> **WHAT IS REQUIRED**
Your output should be the lines of the data that follow, reproduced exactly from the first through the line bearing "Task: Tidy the".
──────
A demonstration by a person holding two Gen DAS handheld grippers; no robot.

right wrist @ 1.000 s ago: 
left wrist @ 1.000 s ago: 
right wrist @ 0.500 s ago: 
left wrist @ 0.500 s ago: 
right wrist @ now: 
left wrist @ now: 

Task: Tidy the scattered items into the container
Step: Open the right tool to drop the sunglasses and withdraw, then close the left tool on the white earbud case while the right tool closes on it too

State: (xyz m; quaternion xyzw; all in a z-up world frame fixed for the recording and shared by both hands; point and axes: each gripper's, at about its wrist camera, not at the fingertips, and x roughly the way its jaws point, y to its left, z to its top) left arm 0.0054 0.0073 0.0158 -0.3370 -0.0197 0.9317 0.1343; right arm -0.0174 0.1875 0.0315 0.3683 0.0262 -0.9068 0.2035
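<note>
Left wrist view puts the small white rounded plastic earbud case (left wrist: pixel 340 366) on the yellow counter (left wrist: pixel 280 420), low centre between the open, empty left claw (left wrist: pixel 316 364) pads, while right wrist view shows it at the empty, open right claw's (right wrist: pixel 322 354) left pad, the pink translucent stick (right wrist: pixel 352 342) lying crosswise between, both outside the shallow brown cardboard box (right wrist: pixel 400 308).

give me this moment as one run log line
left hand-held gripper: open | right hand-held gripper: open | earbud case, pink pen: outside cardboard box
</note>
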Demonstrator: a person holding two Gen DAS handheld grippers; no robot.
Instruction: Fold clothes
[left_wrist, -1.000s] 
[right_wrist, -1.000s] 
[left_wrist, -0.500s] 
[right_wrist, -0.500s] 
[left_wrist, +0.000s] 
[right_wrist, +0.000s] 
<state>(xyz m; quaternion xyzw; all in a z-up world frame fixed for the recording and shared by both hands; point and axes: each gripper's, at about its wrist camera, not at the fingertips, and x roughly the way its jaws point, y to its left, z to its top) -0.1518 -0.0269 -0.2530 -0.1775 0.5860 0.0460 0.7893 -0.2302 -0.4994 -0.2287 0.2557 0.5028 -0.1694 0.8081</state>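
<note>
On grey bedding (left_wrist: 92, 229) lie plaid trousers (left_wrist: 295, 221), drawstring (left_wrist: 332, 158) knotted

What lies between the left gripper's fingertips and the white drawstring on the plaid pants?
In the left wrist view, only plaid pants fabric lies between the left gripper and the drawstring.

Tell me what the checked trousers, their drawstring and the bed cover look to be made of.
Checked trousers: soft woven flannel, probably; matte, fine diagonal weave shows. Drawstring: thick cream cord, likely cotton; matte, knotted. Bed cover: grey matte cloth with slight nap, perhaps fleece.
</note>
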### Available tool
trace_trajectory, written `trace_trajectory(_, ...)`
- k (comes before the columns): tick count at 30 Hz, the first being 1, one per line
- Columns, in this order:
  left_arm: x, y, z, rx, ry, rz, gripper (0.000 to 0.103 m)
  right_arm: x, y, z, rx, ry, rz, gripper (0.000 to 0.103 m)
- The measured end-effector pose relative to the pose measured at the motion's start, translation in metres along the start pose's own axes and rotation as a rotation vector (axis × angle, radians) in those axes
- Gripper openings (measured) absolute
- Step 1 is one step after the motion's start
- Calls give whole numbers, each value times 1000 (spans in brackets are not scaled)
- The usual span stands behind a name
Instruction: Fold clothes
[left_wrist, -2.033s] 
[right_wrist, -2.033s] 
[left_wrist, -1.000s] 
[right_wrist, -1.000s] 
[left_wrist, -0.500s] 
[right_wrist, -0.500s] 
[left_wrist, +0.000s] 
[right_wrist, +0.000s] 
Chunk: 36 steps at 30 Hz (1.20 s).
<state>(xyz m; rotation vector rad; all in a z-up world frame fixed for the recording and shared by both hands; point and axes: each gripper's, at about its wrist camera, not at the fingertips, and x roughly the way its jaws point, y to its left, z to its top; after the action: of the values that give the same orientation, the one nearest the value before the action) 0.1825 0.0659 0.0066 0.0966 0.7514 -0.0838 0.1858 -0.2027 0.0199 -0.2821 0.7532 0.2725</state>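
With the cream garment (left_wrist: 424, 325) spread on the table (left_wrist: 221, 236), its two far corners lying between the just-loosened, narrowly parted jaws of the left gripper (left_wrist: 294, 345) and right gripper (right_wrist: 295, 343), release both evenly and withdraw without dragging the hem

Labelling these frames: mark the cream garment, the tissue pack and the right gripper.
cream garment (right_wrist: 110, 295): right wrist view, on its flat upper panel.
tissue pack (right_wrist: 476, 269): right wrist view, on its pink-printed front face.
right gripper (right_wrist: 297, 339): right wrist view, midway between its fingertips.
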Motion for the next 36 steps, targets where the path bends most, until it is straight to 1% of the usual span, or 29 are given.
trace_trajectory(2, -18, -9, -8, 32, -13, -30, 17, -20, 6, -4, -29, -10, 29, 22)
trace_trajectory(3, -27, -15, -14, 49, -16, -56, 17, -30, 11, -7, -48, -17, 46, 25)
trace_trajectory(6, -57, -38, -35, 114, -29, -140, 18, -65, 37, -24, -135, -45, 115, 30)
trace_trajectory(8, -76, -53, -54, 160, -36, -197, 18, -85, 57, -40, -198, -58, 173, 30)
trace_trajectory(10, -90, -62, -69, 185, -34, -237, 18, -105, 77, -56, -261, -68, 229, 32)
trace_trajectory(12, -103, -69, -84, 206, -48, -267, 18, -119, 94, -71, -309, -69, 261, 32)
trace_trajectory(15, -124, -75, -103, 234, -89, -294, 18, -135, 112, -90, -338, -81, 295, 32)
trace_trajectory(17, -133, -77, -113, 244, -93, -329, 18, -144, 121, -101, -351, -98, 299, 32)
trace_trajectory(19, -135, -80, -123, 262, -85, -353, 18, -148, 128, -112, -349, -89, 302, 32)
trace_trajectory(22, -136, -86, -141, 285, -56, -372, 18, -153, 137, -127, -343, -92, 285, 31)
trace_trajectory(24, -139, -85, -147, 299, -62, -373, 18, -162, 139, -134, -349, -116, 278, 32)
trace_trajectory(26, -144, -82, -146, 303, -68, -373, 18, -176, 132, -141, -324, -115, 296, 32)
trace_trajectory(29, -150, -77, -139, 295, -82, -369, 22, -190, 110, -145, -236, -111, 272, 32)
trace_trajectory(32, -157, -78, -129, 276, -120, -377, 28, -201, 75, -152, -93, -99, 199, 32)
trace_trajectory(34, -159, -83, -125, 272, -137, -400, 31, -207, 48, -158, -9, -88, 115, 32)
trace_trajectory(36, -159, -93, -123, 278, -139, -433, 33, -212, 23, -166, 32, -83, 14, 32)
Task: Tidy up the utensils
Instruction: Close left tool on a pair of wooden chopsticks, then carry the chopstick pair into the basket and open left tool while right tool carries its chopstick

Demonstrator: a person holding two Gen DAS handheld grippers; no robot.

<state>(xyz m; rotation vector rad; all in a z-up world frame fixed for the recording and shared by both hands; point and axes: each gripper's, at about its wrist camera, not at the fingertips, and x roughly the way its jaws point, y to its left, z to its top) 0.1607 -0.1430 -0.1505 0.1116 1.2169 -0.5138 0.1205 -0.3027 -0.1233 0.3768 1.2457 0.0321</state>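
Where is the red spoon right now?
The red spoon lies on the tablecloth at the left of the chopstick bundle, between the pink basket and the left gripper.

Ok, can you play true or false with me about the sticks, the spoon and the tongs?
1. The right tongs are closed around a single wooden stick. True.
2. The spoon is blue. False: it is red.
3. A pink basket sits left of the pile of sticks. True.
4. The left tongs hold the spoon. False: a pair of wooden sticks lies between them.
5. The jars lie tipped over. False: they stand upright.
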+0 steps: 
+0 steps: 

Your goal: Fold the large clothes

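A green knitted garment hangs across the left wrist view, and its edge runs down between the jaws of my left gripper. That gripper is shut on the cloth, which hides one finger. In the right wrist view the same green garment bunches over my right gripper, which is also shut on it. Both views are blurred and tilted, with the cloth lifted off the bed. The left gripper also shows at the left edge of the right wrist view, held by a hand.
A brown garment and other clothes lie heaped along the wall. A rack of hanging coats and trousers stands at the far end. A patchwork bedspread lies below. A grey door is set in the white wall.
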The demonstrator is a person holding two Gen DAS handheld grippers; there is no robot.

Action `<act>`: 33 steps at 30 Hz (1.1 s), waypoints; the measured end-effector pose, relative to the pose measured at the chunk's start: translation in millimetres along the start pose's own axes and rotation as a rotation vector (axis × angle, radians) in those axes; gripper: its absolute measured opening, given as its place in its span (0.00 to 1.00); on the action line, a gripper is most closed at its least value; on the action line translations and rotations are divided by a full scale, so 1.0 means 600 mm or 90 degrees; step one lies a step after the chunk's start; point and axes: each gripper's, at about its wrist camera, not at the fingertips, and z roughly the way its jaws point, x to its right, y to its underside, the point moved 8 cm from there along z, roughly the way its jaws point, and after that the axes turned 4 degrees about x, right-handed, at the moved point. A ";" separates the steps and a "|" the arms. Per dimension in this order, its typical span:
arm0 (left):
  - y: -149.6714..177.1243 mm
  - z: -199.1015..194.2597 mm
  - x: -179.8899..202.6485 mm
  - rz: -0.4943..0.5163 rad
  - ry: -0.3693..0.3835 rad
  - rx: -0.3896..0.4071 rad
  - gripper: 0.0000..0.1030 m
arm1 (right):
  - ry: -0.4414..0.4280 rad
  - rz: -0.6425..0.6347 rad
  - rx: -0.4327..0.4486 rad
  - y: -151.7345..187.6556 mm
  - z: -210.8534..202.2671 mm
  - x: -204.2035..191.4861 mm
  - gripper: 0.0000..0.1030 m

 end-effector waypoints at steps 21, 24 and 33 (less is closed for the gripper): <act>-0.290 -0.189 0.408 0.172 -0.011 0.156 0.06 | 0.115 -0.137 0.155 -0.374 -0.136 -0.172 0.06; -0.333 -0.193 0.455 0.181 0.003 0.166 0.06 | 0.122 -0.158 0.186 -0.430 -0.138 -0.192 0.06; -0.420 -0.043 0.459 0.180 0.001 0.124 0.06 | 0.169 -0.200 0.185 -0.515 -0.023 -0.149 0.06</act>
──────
> **OUTPUT FOR THIS EXERCISE**
A demonstration by a person holding two Gen DAS handheld grippers; no robot.

right wrist @ 1.000 s ago: 
left wrist @ 1.000 s ago: 
right wrist @ 0.500 s ago: 
left wrist @ 0.500 s ago: 
right wrist @ now: 
left wrist @ now: 

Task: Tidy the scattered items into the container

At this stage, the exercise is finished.